This page details the setup of RDF I/O technology (RIOT) for Apache Jena.
See Writing RDF for details of the RIOT Writer system.
Full details of operations are given in the javadoc.
API
Much of the functionality is accessed via the Jena Model API; direct calling of the RIOT subsystem isn’t needed. A resource name with no URI scheme is assumed to be a local file name.
Applications typically use at most RDFDataMgr
to read RDF datasets.
The major classes in the RIOT API are:
Class | Comment |
---|---|
RDFDataMgr | Main set of functions to read and load models and datasets |
StreamRDF | Interface for the output of all parsers |
RDFParser | Detailed setup of a parser |
StreamManager | Handles the opening of typed input streams |
RDFLanguages | Registered languages |
RDFParserRegistry | Registered parser factories |
Determining the RDF syntax
The syntax of the RDF file is determined by the content type (if an HTTP
request), then the file extension if there is no content type. Content type
text/plain
is ignored; it is assumed to be type returned for an unconfigured
http server. The application can also pass in a declared language hint.
The string name traditionally used in model.read
is mapped to RIOT Lang
as:
Jena reader | RIOT Lang |
---|---|
"TURTLE" |
TURTLE |
"TTL" |
TURTLE |
"Turtle" |
TURTLE |
"N-TRIPLES" |
NTRIPLES |
"N-TRIPLE" |
NTRIPLES |
"NT" |
NTRIPLES |
"RDF/XML" |
RDFXML |
"N3" |
N3 |
"JSON-LD" |
JSONLD |
"RDF/JSON" |
RDFJSON |
"RDF/JSON" |
RDFJSON |
The following is a suggested Apache httpd .htaccess file:
AddType text/turtle .ttl
AddType application/rdf+xml .rdf
AddType application/n-triples .nt
AddType application/ld+json .jsonld
AddType text/trig .trig
AddType application/n-quads .nq
AddType application/trix+xml .trix
AddType application/rdf+thrift .rt
AddType application/rdf+protobuf .rpb
Example 1 : Using the RDFDataMgr
RDFDataMgr
provides operations to load, read and write models and datasets.
RDFDataMgr
“load” operations create an
in-memory container (model, or dataset as appropriate); “read” operations
add data into an existing model or dataset.
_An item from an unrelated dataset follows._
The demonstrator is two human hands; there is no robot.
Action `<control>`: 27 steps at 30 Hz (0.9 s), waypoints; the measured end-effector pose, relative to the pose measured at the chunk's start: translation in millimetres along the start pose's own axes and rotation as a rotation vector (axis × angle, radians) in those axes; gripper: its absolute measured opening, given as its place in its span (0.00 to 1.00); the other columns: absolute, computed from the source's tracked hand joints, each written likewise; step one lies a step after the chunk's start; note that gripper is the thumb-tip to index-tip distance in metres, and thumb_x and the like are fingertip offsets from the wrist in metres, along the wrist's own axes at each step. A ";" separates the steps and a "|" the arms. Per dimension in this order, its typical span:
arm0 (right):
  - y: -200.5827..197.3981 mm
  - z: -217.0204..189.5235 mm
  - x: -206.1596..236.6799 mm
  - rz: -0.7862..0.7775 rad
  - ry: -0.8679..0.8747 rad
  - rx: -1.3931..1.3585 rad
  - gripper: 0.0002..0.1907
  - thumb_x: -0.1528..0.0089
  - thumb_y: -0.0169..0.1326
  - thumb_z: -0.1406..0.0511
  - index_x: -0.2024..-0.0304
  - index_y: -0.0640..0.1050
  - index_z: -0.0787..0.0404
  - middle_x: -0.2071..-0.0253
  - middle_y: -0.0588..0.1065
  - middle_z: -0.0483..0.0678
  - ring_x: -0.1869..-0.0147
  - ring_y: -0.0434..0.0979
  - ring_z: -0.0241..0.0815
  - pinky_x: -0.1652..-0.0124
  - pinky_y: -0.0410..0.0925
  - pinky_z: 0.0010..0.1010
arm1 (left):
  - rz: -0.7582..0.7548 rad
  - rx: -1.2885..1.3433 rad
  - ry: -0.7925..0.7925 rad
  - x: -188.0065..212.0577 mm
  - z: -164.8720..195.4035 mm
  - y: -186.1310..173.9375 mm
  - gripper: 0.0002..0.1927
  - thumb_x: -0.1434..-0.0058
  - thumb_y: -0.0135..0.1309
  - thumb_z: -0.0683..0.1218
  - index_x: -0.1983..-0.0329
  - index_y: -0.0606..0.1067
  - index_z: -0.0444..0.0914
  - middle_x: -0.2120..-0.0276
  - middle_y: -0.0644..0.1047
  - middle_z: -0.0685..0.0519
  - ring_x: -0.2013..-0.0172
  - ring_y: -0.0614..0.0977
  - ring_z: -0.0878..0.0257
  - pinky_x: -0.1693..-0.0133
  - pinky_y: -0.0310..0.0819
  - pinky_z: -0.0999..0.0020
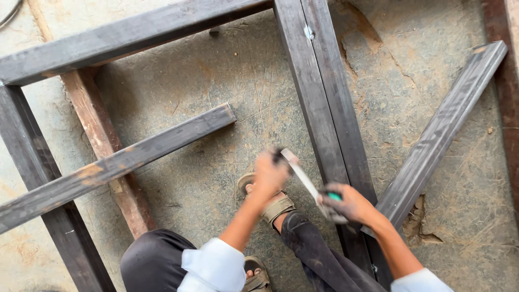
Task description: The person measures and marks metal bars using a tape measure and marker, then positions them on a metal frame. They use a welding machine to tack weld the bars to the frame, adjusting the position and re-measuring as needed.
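Long pale flat blade tool with green handle — just left of doubled dark steel square tube; right hand clenched on handle, left hand pinching tip. Filing stroke seemingly underway — next needs blade laid square on tube.

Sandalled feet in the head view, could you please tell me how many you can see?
2. One sandalled foot is on the floor below the left hand; the other sandalled foot is at the bottom edge, partly cut off.
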State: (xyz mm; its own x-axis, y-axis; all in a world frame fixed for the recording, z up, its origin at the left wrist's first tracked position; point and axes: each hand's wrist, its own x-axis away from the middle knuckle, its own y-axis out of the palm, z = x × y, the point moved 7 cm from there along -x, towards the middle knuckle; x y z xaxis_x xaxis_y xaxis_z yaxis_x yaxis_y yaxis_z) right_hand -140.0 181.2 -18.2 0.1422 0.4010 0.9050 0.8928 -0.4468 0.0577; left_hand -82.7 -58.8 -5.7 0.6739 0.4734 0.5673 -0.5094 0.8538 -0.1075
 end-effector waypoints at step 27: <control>41.7 -10.7 53.9 0.729 -0.541 1.000 0.14 0.42 0.57 0.57 0.55 0.84 0.49 0.56 0.78 0.47 0.59 0.80 0.51 0.63 0.72 0.38 | 0.136 -0.267 0.102 -28.7 -25.3 50.3 0.20 0.33 0.49 0.58 0.64 0.79 0.37 0.74 0.78 0.36 0.70 0.81 0.38 0.64 0.75 0.46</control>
State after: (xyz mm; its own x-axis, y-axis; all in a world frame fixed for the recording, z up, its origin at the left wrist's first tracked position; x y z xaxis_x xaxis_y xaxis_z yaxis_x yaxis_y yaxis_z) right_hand -99.7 175.6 37.5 0.6558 0.6902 0.3058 0.4358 -0.0154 -0.8999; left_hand -114.2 -24.0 -48.0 0.6664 0.5949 0.4495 -0.4492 0.8015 -0.3948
// Create a model and read into it from file
// "data.ttl" assumed to be Turtle.
Model model = RDFDataMgr.loadModel("data.ttl") ;
// Create a dataset and read into it from file
// "data.trig" assumed to be TriG.
Dataset dataset = RDFDataMgr.loadDataset("data.trig") ;
// Read into an existing Model
RDFDataMgr.read(model, "data2.ttl") ;
Example 2 : Common usage
The original Jena Model API operation for read
and write
provide another way to the same machinery:
Model model = ModelFactory.createDefaultModel() ;
model.read("data.ttl") ;
If the syntax is not as the file extension, a language can be declared:
model.read("data.foo", "TURTLE") ;
Example 3 : Using RDFParser
Detailed control over the setup of the parsing process is provided by
RDFParser
which provides a builder pattern. It has many options - see
the javadoc for all details.
For example, to read Trig data, and set the error handler specially,
Dataset dataset;
// The parsers will do the necessary character set conversion.
try (InputStream in = new FileInputStream("data.some.unusual.extension")) {
dataset =
RDFParser.create()
.source(in)
.lang(RDFLanguages.TRIG)
.errorHandler(ErrorHandlerFactory.errorHandlerStrict)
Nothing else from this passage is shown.